Metafiziği dekonstrüksiyona uğratabilmek için temel ve tek ilke düşüncenin metafizik geleneğinin dışında kalmasıdır. |
Dekonstrüksiyon “Felsefi olan” olarak gördüğü ögelere doğru hareket ederek metafiziğin dışına çıkar. |
Tarihsel düşünme biçimlerinin değerini sorgular. |
Dekonstrüksiyon, metafiziğe dışarıdan bir eleştiri getirir |
Dekonstrüksiyonun temel sınırlılığı tarihsel düşünme biçimlerinin değerini sorgulayamamasıdır. |
Dekonstrüksiyon; kalıplaşmış, durağan, bütünselleştiren, karşıtlıklara dayanan tarihsel düşünme biçimlerinin değerini sorgular ve böylelikle değerleri yeniden değerlendirmenin imkânını arar. Fakat metafiziği dekonstrüksiyona uğratabilmek için düşünce hem metafizik geleneğin içinde kalmalı hem de onun dışına çıkabilmelidir. Dekonstrüksiyon, metafiziğe içerden bir eleştiri getirir. Bu geleneğin içinden “felsefi olmayan” olarak gördüğü ögelere doğru hareket ederek metafiziğin dışına çıkar. Son kertede metafiziğin dekonstrüksiyonu bize dünyanın anlamlandığı hareketin farkların çoğulluna dayandığını, bu farkların birbiriyle diyalektik olmayan bir dinamizm içinde ilişkilenerek ürediklerini gösterir. Anlamın kökeninde, farkların birbirinin yerine geçmesi, tekrar ve başkalaşımı, muğlâklığı, karar verilemezliği bulunur. Bununla karşılaşmak insanı hayat içinde karşısına çıkan tekilliklere karşı sorumluluğundan kurtarmaz, adalet arayışından vazgeçmesini gerektirmez. Aksine, bu radikal deneyim tekilliğe karşı sonsuz sorumluluk üstlenmenin koşuludur.
3.Soru
“Différance yapısının ortaya çıkmasıyla birlikte, ……………… dili yıkılmaya başlar.”

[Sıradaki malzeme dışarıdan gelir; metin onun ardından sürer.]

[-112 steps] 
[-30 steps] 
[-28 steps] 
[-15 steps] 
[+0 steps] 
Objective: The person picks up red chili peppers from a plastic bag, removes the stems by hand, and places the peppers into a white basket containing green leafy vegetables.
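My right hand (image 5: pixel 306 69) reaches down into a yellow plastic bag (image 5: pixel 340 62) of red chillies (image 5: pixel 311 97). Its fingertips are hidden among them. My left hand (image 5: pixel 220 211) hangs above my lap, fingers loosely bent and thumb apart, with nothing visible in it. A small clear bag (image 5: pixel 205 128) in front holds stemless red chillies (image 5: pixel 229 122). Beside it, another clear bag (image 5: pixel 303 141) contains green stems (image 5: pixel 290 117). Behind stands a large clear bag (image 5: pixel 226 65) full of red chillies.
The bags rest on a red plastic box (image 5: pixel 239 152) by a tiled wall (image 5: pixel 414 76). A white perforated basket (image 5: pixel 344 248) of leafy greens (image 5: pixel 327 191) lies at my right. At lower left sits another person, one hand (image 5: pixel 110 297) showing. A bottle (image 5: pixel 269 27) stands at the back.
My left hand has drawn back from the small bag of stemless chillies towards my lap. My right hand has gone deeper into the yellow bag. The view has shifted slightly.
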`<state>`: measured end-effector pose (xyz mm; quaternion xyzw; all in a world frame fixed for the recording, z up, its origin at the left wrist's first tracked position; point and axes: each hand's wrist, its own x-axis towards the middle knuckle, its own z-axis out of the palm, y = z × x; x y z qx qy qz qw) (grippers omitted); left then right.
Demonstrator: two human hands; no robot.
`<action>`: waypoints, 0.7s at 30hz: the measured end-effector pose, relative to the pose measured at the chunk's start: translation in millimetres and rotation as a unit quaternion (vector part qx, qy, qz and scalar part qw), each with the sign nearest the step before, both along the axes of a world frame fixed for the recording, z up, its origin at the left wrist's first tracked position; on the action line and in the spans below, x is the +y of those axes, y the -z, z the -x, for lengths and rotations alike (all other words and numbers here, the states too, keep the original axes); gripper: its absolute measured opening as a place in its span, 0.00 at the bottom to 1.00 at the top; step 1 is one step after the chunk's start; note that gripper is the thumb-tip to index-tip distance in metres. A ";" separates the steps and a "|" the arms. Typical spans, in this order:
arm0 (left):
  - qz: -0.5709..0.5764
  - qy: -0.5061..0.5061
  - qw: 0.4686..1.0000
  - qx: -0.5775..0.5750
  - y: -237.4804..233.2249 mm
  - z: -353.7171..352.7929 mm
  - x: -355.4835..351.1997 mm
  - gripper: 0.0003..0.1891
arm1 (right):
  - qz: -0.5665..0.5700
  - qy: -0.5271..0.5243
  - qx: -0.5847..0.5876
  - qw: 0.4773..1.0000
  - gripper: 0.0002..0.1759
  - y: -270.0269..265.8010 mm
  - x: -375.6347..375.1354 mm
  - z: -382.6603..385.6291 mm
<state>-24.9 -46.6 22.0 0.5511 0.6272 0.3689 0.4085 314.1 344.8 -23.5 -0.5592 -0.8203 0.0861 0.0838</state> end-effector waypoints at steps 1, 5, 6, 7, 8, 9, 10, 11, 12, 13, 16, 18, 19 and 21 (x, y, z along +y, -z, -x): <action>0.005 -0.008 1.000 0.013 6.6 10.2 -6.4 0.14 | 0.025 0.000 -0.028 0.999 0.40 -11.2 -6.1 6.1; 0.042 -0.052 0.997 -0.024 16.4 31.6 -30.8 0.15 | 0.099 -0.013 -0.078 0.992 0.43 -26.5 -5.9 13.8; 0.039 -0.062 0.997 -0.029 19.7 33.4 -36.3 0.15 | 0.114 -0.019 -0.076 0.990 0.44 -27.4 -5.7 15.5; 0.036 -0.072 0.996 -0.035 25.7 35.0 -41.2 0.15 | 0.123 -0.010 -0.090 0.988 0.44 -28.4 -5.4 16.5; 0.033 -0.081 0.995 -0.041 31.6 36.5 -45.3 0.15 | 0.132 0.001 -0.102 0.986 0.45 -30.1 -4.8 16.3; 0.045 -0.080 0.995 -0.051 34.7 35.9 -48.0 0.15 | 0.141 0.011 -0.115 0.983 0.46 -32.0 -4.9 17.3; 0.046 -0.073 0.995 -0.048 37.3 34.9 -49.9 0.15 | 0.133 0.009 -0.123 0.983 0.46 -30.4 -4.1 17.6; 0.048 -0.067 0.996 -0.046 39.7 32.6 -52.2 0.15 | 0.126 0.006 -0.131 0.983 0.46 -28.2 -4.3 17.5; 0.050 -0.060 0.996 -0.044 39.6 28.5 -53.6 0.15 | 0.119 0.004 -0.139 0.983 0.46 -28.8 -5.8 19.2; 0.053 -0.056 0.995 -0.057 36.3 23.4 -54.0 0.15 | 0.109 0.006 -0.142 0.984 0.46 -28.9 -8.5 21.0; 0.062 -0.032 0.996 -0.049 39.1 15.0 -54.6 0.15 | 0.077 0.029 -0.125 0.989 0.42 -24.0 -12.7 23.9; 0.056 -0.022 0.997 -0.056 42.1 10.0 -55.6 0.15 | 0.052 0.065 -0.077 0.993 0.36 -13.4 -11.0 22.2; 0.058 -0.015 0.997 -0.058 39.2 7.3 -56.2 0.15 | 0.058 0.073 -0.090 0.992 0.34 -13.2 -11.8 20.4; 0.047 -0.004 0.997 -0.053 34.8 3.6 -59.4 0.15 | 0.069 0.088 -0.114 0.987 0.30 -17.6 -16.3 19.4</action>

Boş bırakılan yere aşağıdaki kavramlardan hangisi getirilmelidir?
Fenomenolojik redüksiyon |
Aşkın bilinç |
Konstitüsyon |
Post-fenomenoloji |
Fenomenoloji |
Différance yapısının ortaya çıkmasıyla birlikte, fenomenolojinin dili yıkılmaya başlar; “fenomenolojik redüksiyon”, “aşkın bilinç”, “konstitüsyon” gibi temel kavramlar dekonstrüksyona tabi hâle gelir. Böylece fenomenoloji bir post-fenomenolojiye dönüşür.
4.Soru
Dekonstrüksiyon ile ilgili aşağıdakilerden hangisi söylenebilir?
1800’lerde üniversite yerleşkelerinde moda akımdır. |
Arkeoloji alanına önemli etkisi olmuştur. |
Tüm sosyal bilimler tarafından sahiplenilmiştir. |
İlk önce Almanya’da ses getirmiştir. |
Bütün alanları psikolojiden beslenirler. |
Dekonstrüksiyon yalnızca felsefeciler tarafından değil, çok geniş bir yelpaze içinde, neredeyse tüm sosyal bilimler, sanat disiplinleri ve aydın çevreler tarafından sahiplenilmiştir. İlk önce Amerika’da ses getirmiş, oradan tüm dünyaya yayılarak çeşitli dekonstrüksiyon pratiklerinin ilham kaynağı olmuştur. 1980’lerde üniversite kampüslerinde moda akımdır, edebiyat ve felsefe eserleri dekonstrüsiyona tabi tutulur, mimarların da bu akıma eklenmesiyle simetriyi göz ardı eserler tasarlanmaya başlanır. Dekonstrüksiyonun psikoloji, edebiyat, kültürel araştırmalar, dilbilim, feminizm, sosyoloji ve antropoloji alanlarında önemli bir etkisi olmuştur.
5.Soru
Aşağıdaki görüşlerden hangisi Levinas’ın metafizik anlayışını belirleyen bir nitelemedir?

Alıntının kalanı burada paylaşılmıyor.